To start the simulation, first we need a suitable port for your server to listen on. To get it, the correct approach would be to use the command netstat, and pick a port among the available ones.

A more pragmatic approach to this problem, though, is to a) pick random number between 22000 and 25000 b) start the server and if it complains about the port being busy, going back to a)... let's say we will run the server on the port 22017.

To protect the server against requests from possibly malicious attackers or even against the risk of running more than one simulation on it at one time a password is also required: we will use foo, this time.

Though it's not specified, we also need the matmul binaries to be somewhere on the server filesystem: we will assume that they are in the same directory where we will start the server itself.

$ ./matmul_xmlrpc_server foo 22017

and we can, at this point, leave the server where it is: it will do nothing until an incoming connection will be received from one of our jobs: submitting them will be our next task.

All this has to be performed only once.

Starting the interactive simulation: client side

Switch to another terminal (leave the server pending); starting the client returns:

$ ./matmul_xmlrpc_client
Wrong number of arguments:
        ./matmul_xmlrpc_client <password> <host> <port>

The password and port will be the same used for the server, since they must match, the host is the fully resolved hostname of the machine where the server is running (the UI in our case).

Therefore, a task file for this job (task2.txt) could be like this:

2:./matmul_xmlrpc_client:foo 22017

Note that multiple lines in this file should point to different servers and employ different ports and passwords.

At this point we can launch, as we already mentioned in the previous example, the reserve_smp_nodes:

$ ./reserve_smp_nodes -T 1000 -J tasks2.txt -r -j 15

At this point we just have to wait that our reservation terminates successfully and then switch to the terminal with the server: if we did everything right, almost immediately the server will come ti life and ask us on behalf of the client the name of the binary to run (matmul or matmul_short):

./matmul_xmlrpc_server foo 22017
File to run execute?

which will be sent to the client and then executed while we will receive the results in real time:

$ ./matmul_xmlrpc_server foo 22017
File to run execute? matmul_short
Getting the executable...
The executable is 1155398 bytes long
Setting the permissions
Setting 'OMP_NUM_THREADS' to 2
About to run the code.
  256  6284.543     0.267
  286  6189.731     0.378
  976  6396.475    14.535
 1006  6368.522    15.987
285.10user 0.35system 2:23.79elapsed 198%CPU (0avgtext+0avgdata 0maxresident)k
0inputs+0outputs (0major+68911minor)pagefaults 0swaps
Program terminated: shut down the server
or run another simulation

The submission can then be repeated (you don't need to start the server every time) in order to execute different computations or the server shut down and the session terminated.
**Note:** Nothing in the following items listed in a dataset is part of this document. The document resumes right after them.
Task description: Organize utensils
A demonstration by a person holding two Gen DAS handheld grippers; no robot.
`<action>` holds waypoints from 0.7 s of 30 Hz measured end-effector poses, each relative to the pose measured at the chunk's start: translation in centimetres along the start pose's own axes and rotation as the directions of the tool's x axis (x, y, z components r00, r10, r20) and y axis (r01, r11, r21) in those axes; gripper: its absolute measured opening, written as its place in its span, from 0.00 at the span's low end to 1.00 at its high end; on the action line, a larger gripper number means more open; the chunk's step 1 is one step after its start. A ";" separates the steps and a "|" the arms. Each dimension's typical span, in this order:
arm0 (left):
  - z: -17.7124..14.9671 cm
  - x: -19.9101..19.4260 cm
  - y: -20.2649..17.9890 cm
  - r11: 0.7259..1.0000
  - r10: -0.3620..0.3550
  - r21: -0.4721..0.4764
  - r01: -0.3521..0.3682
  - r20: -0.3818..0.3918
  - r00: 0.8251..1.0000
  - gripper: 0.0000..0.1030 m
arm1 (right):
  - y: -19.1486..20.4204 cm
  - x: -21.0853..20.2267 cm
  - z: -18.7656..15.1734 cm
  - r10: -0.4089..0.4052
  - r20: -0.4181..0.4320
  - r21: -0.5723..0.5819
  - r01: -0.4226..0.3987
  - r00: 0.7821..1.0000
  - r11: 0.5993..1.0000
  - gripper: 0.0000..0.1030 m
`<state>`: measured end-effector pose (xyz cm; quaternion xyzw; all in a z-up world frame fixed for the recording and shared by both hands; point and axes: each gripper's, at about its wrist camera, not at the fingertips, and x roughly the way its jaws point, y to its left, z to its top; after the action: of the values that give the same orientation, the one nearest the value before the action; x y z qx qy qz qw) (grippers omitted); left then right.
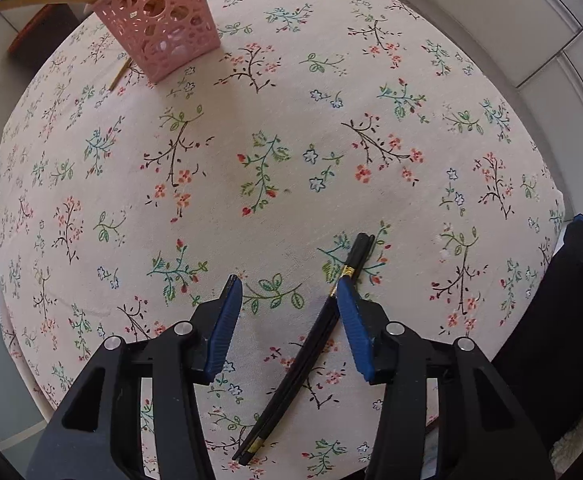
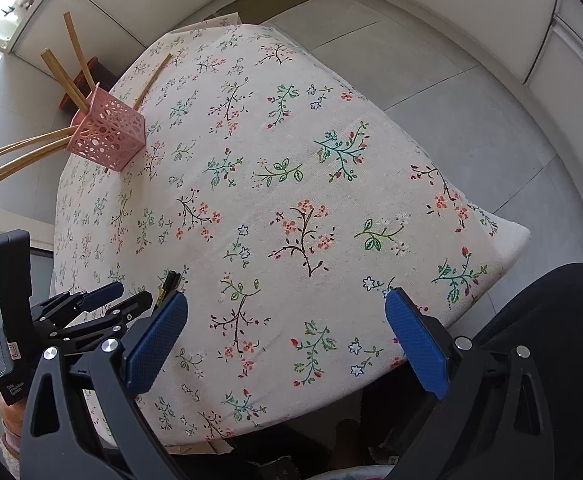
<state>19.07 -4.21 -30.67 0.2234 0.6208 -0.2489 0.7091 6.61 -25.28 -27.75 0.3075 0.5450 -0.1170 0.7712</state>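
Note:
A pair of black chopsticks (image 1: 311, 348) with gold bands lies on the flowered tablecloth (image 1: 251, 120). My left gripper (image 1: 289, 284) points down over it. The pair lies between the blue pads, close against the right-hand pad (image 1: 351, 320) and well apart from the other. The jaws stand apart with no grip. A pink perforated basket (image 1: 159, 20) stands at the far left and holds several wooden chopsticks (image 2: 67, 64). In the right wrist view my right gripper (image 2: 287, 298) hangs wide open over bare cloth, with the left gripper (image 2: 135, 293) to its left and the black chopsticks' tip (image 2: 169, 280) showing beside it.
One loose wooden chopstick (image 2: 153, 80) lies on the cloth behind the basket (image 2: 107, 136). The table's edges fall away to tiled floor (image 2: 431, 80) on the right. A person's dark-clothed leg (image 2: 551, 320) is at the near right edge. A brown stand (image 2: 91, 76) sits on the floor beyond the basket.

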 end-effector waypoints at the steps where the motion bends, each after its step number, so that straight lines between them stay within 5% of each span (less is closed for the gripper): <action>1: 0.2 0.1 0.0 1.000 0.000 0.004 0.000 -0.006 1.000 0.46 | 0.0 0.1 0.0 -0.001 -0.003 0.000 0.001 1.000 1.000 0.94; 9: 0.6 -1.9 1.3 0.998 -0.034 -0.052 0.038 0.068 0.997 0.46 | 1.0 -0.4 3.6 0.077 0.021 0.076 -0.078 0.997 0.994 0.94; 11: 0.5 -3.1 1.8 0.996 -0.052 -0.070 0.060 0.106 0.993 0.46 | 1.8 0.7 6.8 0.166 0.008 0.116 -0.166 0.986 0.979 0.94; 15: -0.3 -5.9 3.0 0.988 -0.107 -0.090 0.127 0.204 0.973 0.46 | 2.4 4.9 14.9 0.417 -0.003 0.294 -0.398 0.909 0.869 0.94; 18: -1.2 -7.2 3.0 0.981 -0.110 -0.125 0.145 0.255 0.961 0.48 | 6.1 8.3 21.1 0.381 -0.104 0.191 -0.358 0.919 0.914 0.94; 21: -1.3 -7.9 3.8 0.974 -0.113 -0.159 0.163 0.283 0.953 0.48 | 9.1 11.8 25.6 0.387 -0.202 0.218 -0.344 0.900 0.913 0.93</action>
<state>19.64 0.20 -22.98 0.0780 0.5517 -0.2692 0.7856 35.39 -31.73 -29.84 0.4838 0.5541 0.0207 0.6771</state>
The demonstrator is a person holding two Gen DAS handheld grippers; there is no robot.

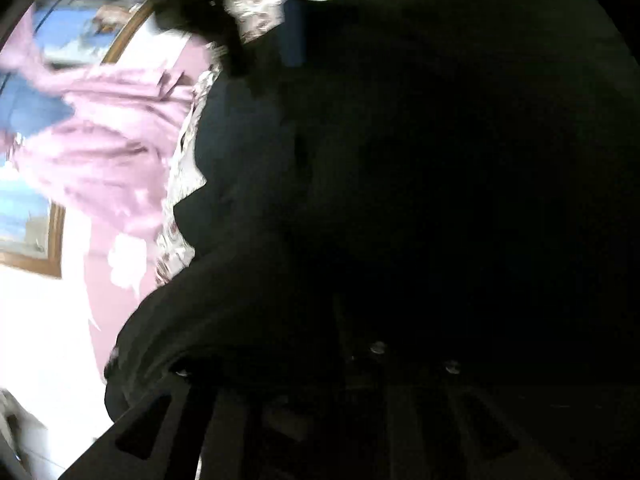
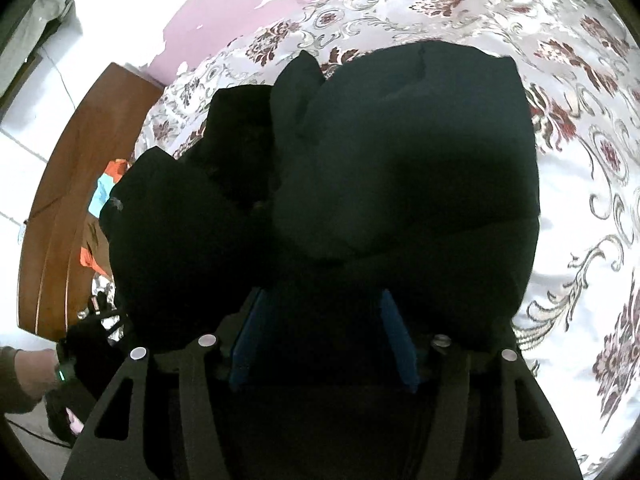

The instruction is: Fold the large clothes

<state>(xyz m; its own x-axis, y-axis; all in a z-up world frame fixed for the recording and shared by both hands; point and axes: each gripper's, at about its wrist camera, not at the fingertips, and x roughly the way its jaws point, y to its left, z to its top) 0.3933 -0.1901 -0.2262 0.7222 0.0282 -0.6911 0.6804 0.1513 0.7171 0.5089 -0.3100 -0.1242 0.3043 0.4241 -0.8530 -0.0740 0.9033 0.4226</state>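
Note:
A large black garment (image 2: 400, 160) lies bunched on a floral bedspread (image 2: 580, 140). In the right wrist view its cloth drapes over my right gripper (image 2: 324, 320); the blue fingers (image 2: 248, 344) stand apart with black cloth between them. In the left wrist view the same black garment (image 1: 400, 200) fills most of the frame and covers my left gripper (image 1: 320, 360), whose fingertips are hidden in the dark cloth. The left gripper's body shows at the lower left of the right wrist view (image 2: 80, 352), at the garment's left edge.
A pink curtain (image 1: 100, 152) hangs by a wood-framed window (image 1: 52, 248) at left. A brown wooden bed board (image 2: 72, 200) runs along the bed's left side, with orange and blue cloth (image 2: 104, 188) beside it. White tiled floor lies beyond.

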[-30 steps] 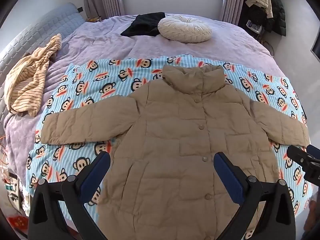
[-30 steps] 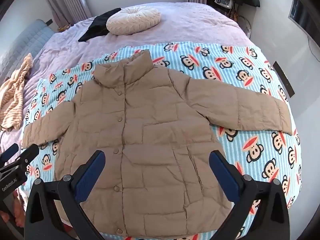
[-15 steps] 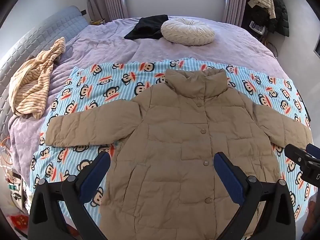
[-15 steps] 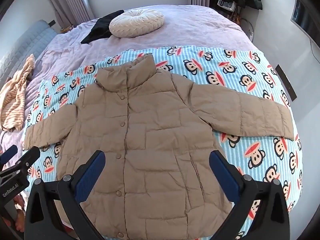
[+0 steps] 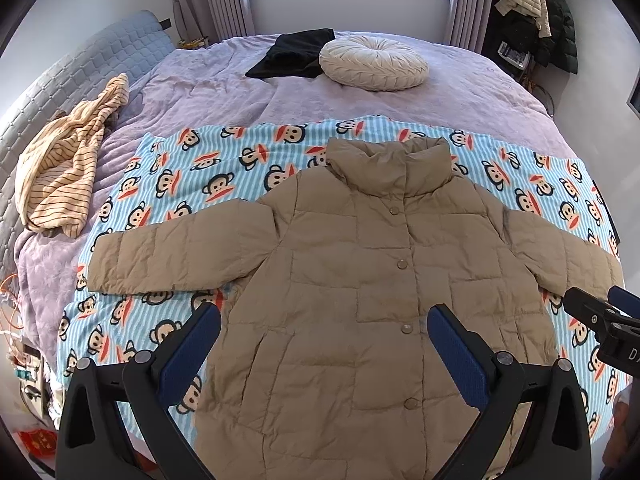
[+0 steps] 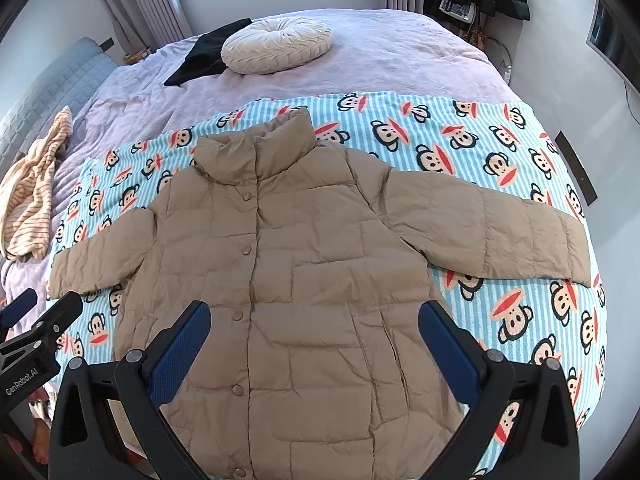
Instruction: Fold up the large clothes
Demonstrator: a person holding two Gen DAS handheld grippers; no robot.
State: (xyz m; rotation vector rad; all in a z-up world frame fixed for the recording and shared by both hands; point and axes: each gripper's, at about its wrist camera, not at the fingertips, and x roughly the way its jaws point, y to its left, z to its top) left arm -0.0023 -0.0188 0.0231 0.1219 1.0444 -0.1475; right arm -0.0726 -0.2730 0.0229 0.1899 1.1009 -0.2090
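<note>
A tan quilted puffer jacket (image 5: 360, 280) lies flat, front up and buttoned, on a blue monkey-print blanket (image 5: 200, 168); both sleeves spread out sideways. It also shows in the right wrist view (image 6: 304, 264). My left gripper (image 5: 324, 344) is open and empty, held above the jacket's lower half. My right gripper (image 6: 316, 340) is open and empty, also above the lower half. Each gripper shows at the edge of the other's view: the right one (image 5: 604, 320), the left one (image 6: 36, 332).
The blanket (image 6: 500, 152) covers the near part of a lilac bed (image 5: 440, 92). A round cream cushion (image 5: 374, 63) and a black garment (image 5: 296, 54) lie at the far side. A striped yellow garment (image 5: 68, 164) lies at the left. Coats (image 5: 536, 12) hang at the back right.
Both grippers have pulled back and risen a little, so the jacket sits lower and smaller in both views. The jacket has not moved and both grippers stay open.
</note>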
Note that, with very little effort, the client could be modified in order to do as many computation as we want, thus relieving us from re-submitting the jobs and trying the reservation again: this is a winning strategy for short interactive jobs which take less than 24 hours to execute (like most interactive computations) since it allows us to use better the resources and rely less on the reservation strategy!!!

We invite the advanced users to inspect the scripts and modifying them for their needs: however they have been made in such a generic way that any program can be launched with them (even /usr/bin/date :-)), and that any GotoBLAS enabled one can benefit from the multi-threaded environment (as long as the output is written to the standard output).

Since the wrapper used doesn't affects the performances, we will not investigate the results: cfr. the comments at the end of the first example.